Brucella spp. are facultative intracellular pathogens that invade, survive and proliferate in numerous phagocytic and non-phagocytic cell types, thereby leading to human and animal brucellosis. Outer membrane proteins (Omps) are major immunogenic and protective antigens that are implicated in Brucella virulence. A strain deleted of the omp16 gene has not been obtained which suggests that the Omp16 protein is vital for Brucella survival. Nevertheless, we previously constructed an omp16 conditional deletion strain of Brucella, ∆Omp16. Here, the virulence and immune response elicted by this strain were assessed in a mouse model of infection. Splenomegaly was significantly reduced at two weeks post-infection in ∆Omp16-infected mice compared to infection with the parental strain. The bacterial load in the spleen also was significantly decreased at this post-infection time point in ∆Omp16-infected mice.
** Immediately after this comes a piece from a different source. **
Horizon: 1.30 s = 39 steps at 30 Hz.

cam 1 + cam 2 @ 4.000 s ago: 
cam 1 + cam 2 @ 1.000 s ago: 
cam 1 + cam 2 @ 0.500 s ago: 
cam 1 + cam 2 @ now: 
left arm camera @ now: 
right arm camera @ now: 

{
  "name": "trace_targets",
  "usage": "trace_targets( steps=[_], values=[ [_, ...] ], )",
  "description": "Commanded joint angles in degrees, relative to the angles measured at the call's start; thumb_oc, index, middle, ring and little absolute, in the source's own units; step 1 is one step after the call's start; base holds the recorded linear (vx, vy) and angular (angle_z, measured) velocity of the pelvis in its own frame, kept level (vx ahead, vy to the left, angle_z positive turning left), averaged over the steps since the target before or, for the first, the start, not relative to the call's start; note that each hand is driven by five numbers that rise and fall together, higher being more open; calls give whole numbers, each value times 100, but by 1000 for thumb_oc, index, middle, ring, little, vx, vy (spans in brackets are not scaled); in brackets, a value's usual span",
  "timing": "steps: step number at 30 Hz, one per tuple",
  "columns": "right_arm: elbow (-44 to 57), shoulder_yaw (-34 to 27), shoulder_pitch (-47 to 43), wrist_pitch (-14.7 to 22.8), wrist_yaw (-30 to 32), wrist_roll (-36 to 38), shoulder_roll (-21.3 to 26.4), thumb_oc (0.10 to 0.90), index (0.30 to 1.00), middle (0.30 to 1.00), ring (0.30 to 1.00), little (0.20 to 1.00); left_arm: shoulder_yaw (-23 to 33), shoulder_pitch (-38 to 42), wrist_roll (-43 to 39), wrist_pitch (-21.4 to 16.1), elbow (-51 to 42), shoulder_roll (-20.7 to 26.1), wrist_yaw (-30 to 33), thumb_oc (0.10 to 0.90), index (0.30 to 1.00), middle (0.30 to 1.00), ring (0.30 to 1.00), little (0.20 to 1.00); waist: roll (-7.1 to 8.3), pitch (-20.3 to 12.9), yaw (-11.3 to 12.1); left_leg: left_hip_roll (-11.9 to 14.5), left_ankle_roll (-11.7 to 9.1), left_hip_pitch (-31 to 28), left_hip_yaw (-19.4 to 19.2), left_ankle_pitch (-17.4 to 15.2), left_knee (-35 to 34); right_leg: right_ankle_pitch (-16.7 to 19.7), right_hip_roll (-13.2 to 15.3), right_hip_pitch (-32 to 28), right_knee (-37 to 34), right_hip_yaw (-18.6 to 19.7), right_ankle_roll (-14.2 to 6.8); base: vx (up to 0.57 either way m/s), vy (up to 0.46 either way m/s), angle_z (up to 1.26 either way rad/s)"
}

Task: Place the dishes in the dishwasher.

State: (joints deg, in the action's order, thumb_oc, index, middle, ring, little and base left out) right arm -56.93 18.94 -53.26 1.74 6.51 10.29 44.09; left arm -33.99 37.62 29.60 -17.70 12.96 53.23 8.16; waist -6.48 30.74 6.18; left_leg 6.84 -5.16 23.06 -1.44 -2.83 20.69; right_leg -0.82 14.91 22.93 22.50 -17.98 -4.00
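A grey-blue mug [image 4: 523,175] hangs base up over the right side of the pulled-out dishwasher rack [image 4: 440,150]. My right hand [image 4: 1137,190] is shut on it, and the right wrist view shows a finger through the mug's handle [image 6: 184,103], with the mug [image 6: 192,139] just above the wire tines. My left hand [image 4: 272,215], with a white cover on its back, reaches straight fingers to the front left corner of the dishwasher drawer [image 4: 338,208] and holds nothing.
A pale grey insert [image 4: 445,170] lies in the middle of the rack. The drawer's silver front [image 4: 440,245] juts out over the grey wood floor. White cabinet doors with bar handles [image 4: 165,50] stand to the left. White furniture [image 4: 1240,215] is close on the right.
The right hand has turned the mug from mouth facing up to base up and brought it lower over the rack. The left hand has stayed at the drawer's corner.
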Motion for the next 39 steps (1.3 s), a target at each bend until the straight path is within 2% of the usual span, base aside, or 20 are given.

Histopathological changes in the spleen were observed via hematoxylin-eosin staining and microscopic examination which showed that infection with the ∆Omp16 strain alleviated spleen histopathological alterations compared to mice infected with the parental strain. Moreover, the levels of humoral and cellular immunity were similar in both ∆Omp16-infected mice and parental strain-infected mice. The results overall show that the virulence of ∆Omp16 is attenuated markedly, but that the immune responses mediated by the deletion and parental strains in mice are indistinguishable. The data provide important insights that illuminate the pathogenic strategies adopted by Brucella.

Keywords

Acknowledgement

This research was funded by the National Key R&D Program of China (2018YFD0500900); the National Natural Science Foundation of China (31672584, 31702310).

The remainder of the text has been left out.